On Dec. 3, Wallen played the first of three sold-out nights at the 20,000 capacity Rupp Arena in Lexington, Ky., part of a sprinkling of warm-up shows before the start of his proper tour next month. More than a handful of fans were doing Wallen cosplay, wearing sleeveless flannel, a mullet or both. And even though the country was in the thick of the Delta variant, and a prominent sign in the arena read “masks are encouraged at tonight’s event,” almost no one wore one. (The arena staff did, though.) There were about as many nonwhite people in attendance as those with face coverings.

Before Wallen came out onstage, the crowd killed time with several cheers of “Let’s go, Brandon!” — code for a crass insult to President Biden — and then the arena speakers blasted a song with some familiar lyrics about rascally outsiderdom: “We need a little controversy/’Cause it feels so empty without me.”

Wallen onstage at Rupp Arena in Kentucky, where he played three sold-out shows as part of the warm-up to his full arena tour.Credit…Ryan C. Hermens

Eminem’s “Without Me”: The crowd roared knowingly. Putting Wallen’s sentiments in Eminem’s mouth saved him from having to say anything himself. And the cheekiness of the choice implicitly painted those protesting Wallen as cultural prudes, as if he hadn’t been the agent of his own undoing.

During the show, occasionally Wallen would stir up the room with a rowdy rock number, or display alignment with a particular kind of Southern identity (“I don’t know about y’all, but I got called a redneck my whole life and I ain’t never been more proud of it than I am right now” he said before “Redneck, Red Letters, Red Dirt”). But he’s far more sure-footed as a soft-edged crooner taking the touch points of country masculinity and rendering them with dexterous tenderness, more Brett Young than Toby Keith.

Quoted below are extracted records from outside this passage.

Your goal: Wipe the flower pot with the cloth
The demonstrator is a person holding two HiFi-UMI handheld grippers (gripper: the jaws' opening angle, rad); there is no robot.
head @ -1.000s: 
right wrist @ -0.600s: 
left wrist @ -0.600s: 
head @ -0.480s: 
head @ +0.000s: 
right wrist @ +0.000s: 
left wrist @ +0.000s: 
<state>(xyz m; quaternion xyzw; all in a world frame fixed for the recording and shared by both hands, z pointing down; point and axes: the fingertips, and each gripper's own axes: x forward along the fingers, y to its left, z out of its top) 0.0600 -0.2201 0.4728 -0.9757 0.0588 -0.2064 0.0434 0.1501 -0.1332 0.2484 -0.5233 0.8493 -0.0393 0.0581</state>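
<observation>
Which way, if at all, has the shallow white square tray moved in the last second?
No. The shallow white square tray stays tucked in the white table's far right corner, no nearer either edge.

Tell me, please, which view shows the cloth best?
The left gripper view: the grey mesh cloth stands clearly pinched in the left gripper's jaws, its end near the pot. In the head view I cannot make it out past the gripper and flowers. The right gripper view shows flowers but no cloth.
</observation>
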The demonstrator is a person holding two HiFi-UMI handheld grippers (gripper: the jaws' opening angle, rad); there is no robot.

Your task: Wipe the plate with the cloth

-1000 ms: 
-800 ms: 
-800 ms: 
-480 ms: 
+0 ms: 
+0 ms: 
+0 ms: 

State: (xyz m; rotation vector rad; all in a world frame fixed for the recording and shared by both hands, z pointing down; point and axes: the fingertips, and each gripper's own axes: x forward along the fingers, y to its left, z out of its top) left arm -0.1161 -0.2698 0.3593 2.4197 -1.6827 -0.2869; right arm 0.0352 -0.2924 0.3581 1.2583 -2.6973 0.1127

Here’s what Wallen didn’t do, though: When the crowd was chanting expletives about President Biden, he didn’t stop the political nastiness. Even when obliquely referring to what he’d been through — “Wish I could go back and change it a little bit,” he said. “I try not to dwell on it” — Wallen did not appear particularly chastened. (At an earlier show in Arkansas, Wallen teared up. “I know a lot of y’all have stood up for me,” he said. “Y’all didn’t have to do that, so thank you.”)

He did not bring a Black performer on the road as an opening act. (He did, though, add a Black musician to his core band: Chris Gladden, who plays keyboards and mandolin, among other instruments.)

But most revealingly, in front of his dedicated fans who would just as soon forget what happened last January, or maybe never even saw anything wrong with it, he declined to reveal himself a changed, or evolved, person. There were no tables in the lobby promoting racial justice organizations. There was nothing said onstage to indicate that Wallen had anything on his mind beyond picking up where he’d cut himself off.

It would have been a far greater risk, and therefore a far greater gesture, to use his platform to bring that audience along on his alleged path of learning and evolution. But instead, he retreated into his safe space and didn’t risk introducing dissonance into it, for fear he might lose what ignorance had failed to take from him.